**Exercise instructions:**
Print the whole listing again, exactly as it stands.

--- Recorded information Enclosed Below ---

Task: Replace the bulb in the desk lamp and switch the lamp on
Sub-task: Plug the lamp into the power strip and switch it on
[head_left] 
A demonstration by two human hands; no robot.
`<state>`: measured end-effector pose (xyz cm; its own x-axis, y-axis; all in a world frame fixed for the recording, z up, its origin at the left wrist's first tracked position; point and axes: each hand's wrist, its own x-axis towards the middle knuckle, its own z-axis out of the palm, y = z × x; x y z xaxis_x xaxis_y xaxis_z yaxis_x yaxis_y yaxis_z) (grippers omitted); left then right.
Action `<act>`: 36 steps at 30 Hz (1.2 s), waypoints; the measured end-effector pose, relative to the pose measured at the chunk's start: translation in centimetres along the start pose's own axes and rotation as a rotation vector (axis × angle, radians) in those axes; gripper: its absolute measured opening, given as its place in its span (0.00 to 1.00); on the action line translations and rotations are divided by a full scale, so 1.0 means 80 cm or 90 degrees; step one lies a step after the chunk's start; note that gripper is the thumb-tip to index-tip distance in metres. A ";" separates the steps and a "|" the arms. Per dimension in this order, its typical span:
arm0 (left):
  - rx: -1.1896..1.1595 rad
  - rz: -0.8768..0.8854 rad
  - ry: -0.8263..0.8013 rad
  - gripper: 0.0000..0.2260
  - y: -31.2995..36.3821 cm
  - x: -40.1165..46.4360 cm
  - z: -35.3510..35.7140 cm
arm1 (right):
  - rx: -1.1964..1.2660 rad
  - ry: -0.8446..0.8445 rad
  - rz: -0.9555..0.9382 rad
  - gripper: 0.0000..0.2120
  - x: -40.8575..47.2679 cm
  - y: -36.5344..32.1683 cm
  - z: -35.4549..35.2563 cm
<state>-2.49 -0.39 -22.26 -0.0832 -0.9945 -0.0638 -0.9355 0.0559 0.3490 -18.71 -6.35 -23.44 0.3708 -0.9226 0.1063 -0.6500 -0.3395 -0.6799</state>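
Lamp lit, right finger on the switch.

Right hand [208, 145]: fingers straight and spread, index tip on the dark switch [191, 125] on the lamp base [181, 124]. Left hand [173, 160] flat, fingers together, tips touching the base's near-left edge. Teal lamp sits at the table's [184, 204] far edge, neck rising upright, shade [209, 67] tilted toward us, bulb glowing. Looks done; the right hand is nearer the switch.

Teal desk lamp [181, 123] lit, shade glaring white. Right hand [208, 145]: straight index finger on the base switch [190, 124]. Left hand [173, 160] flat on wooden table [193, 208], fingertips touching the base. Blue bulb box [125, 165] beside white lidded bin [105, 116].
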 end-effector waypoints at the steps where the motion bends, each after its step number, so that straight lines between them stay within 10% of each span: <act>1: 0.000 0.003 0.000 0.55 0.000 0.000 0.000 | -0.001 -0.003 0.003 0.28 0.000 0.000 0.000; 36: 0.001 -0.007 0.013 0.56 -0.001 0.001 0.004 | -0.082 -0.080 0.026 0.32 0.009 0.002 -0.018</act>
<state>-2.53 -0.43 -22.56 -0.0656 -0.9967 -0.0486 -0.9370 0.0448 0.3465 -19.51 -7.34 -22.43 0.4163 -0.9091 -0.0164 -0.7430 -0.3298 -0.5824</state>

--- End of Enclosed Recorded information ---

**Finished exercise:**
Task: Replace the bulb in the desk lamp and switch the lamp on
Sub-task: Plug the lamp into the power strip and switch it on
[head_left] 
A demonstration by two human hands; no robot.
`<state>`: measured end-effector pose (xyz cm; its own x-axis, y-axis; all in a world frame fixed for the recording, z up, its origin at the left wrist's first tracked position; point and axes: each hand's wrist, its own x-axis towards the middle knuckle, its own z-axis out of the palm, y = z × x; x y z xaxis_x xaxis_y xaxis_z yaxis_x yaxis_y yaxis_z) (grippers omitted); left then right.
Action `<act>`: 36 steps at 30 Hz (1.2 s), waypoints; the measured end-effector pose, relative to the pose measured at the chunk's start: translation in centimetres along the start pose's own axes and rotation as a rotation vector (axis × angle, radians) in those axes; gripper: its absolute measured opening, given as its place in its span (0.00 to 1.00); on the action line translations and rotations are divided by a full scale, so 1.0 means 80 cm or 90 degrees; step one lies a step after the chunk's start; note that gripper is the thumb-tip to index-tip distance in metres. A ";" separates the steps and a "|" the arms. Per dimension in this order, its typical span:
arm0 (left):
  - rx: -1.1896..1.1595 rad
  - rz: -0.8768..0.8854 rad
  - ry: -0.8263..0.8013 rad
  - gripper: 0.0000..0.2260
  - y: -31.2995..36.3821 cm
  - x: -40.1165..46.4360 cm
  - z: -35.3510..35.7140 cm
arm1 (right):
  - rx: -1.1964..1.2660 rad
  - ry: -0.8446..0.8445 rad
  - rz: -0.9555..0.9382 rad
  - gripper: 0.0000..0.2120
  - x: -40.8575..47.2679 cm
  - y: -36.5344..32.1683 cm
  - z: -35.4549..35.2563 cm
<state>-2.49 -0.39 -22.26 -0.0832 -0.9945 -0.0638 -0.9355 0.0559 0.3490 -18.71 -6.35 -23.44 0.3708 -0.9226 0.1063 -0.6500 -0.3395 -0.6799</state>
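Lamp lit, right finger on the switch.

Right hand [208, 145]: fingers straight and spread, index tip on the dark switch [191, 125] on the lamp base [181, 124]. Left hand [173, 160] flat, fingers together, tips touching the base's near-left edge. Teal lamp sits at the table's [184, 204] far edge, neck rising upright, shade [209, 67] tilted toward us, bulb glowing. Looks done; the right hand is nearer the switch.

Teal desk lamp [181, 123] lit, shade glaring white. Right hand [208, 145]: straight index finger on the base switch [190, 124]. Left hand [173, 160] flat on wooden table [193, 208], fingertips touching the base. Blue bulb box [125, 165] beside white lidded bin [105, 116].
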 end-effector waypoints at the steps where the motion bends, each after its step number, so that straight lines between them stay within 10% of each span: <act>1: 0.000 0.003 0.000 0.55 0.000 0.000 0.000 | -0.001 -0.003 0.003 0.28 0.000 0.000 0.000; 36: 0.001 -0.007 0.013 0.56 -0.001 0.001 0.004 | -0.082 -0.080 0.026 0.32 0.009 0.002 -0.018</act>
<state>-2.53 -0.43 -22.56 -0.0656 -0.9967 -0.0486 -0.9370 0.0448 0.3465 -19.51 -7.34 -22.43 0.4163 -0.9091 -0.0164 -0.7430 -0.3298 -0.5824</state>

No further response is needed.